Aydınlanmanın modernizmin bu tarihsel gelişmenin karmaşık dünyasının kendine dönük, kimi zaman çok zayıf, kimi zaman acımasız eleştirilerini anlayabilmek için onların tarihselliğini görmek, anlamak gerekir. Aydınlanmanın ve modernitenin savunucuları özeleştiriden kaçındıkça, aklı insan denilen makinenin algı üreten bir fonksiyonuna indirgemek isteyenlere gün doğar. Onlar kapitalizmin gittikçe vahşileşen karakterine denk düşecek “felsefenin” peşine düşer, açtıkları ve cömertçe besledikleri kanallardan post modernizmin kimi zaman muza, kimi zaman zehirli bir mantara benzeyen eserlerini, onların ne dedikleri anlaşılmayan akil olmayan ukala müelliflerini piyasaya sürerler.
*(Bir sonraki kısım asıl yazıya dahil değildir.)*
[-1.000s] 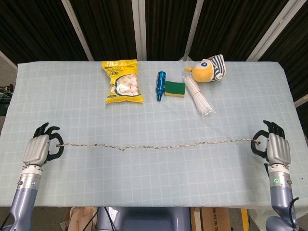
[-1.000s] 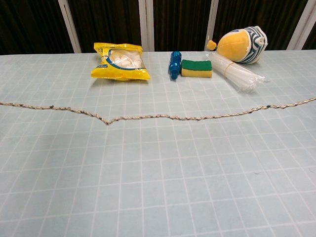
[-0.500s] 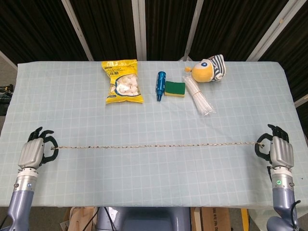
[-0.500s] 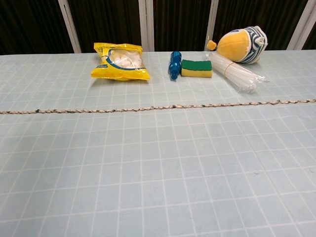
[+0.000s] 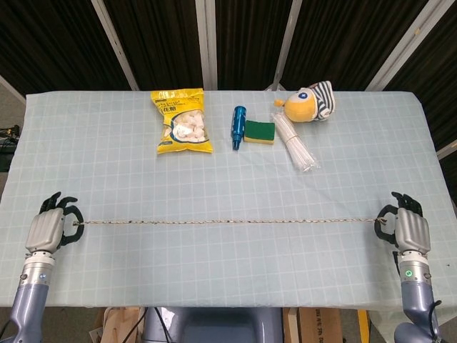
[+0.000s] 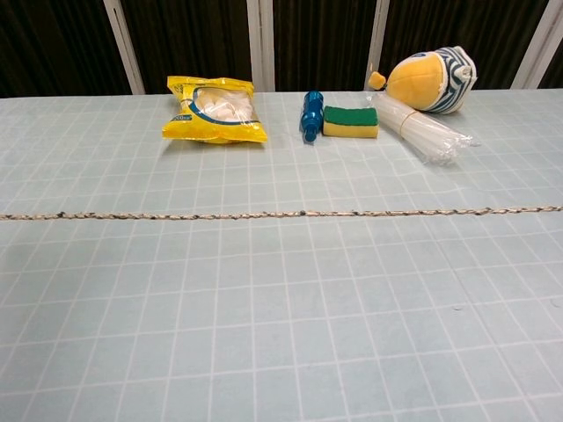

Aslında bütün mesele gerçeğin belirsiz olduğunu, bilmeye kalkmanın anlamsızlığını, bilinemeyeceğini anlatmak, iç gıcıklayan pek efsunlu hakikat meselelerini “hakikat ötesi” adını verdikleri “post truth” markasıyla sis içinde yok etmektir.

Peşine düşeceğiniz bir şey yoktur derler özetle.

Yok mudur?

Milyonlarca insanın katledildiği İkinci Dünya Savaşı sonrasında umutsuzluğa kapılan Frankfurt Okulu’nun ünlü temsilcisi Adorno “Auschwitz’ten sonra şiir yazmak barbarlıktır” demişti. Adorno’nun kötümserliğini kimse paylaşmadı; tam tersine direnişin öyküsü ve şiiri hep yazıldı. Yine de var olan şiirin büyük felaketin hikayesinden ibaret olduğunu söylemek gerek.

Şimdi bu devir kapanıyor, sona eriyor. Şiir bilimin yanı sıra kendine geniş bir alan açıldığının bilinciyle yeniden yükseliyor. Çağımız yeni Lucretiusların çağı olacaktır. Dinlerin efsunlu dünyasında kendine sığınak arayan şiirin zamanı tükendi. Şimdi bilimin gizemli dünyasında şiir yeniden kendine geliyor. İnsan kendine dönüyor, kendine dayatılmış kavramlar dünyasından bakmayı bırakıyor; kendinin, kendi eyleminin öznesi olmayı başaracağını biliyor artık. Çünkü tarihi değil sonsuz boyutuyla insanı özne yapan anlayış, ancak kavramlar kargaşasında var olabilen safsataya karşı bilimin zengin dünyasına edebiyatın, şiirin gücüyle dahil olmayı öğrendi. Büyülü gerçekçilik gizemi aslına, gerçeğe dönüştürüyor; postmodernizm ise gerçeği büyüye dönüştürüp yok ediyor. Güçlü görünene aldırma bu nedenle diyorum ben de.

Sevgili okur ülkede yer yerinden oynuyor, sırası mı şimdi Lucretius’un diyorsan eğer, ben de sana bilimle hurafenin kavgasıdır izlediğin, sen savaşmazsan hurafe kazanır, bilim kaybeder demeyeyim mi?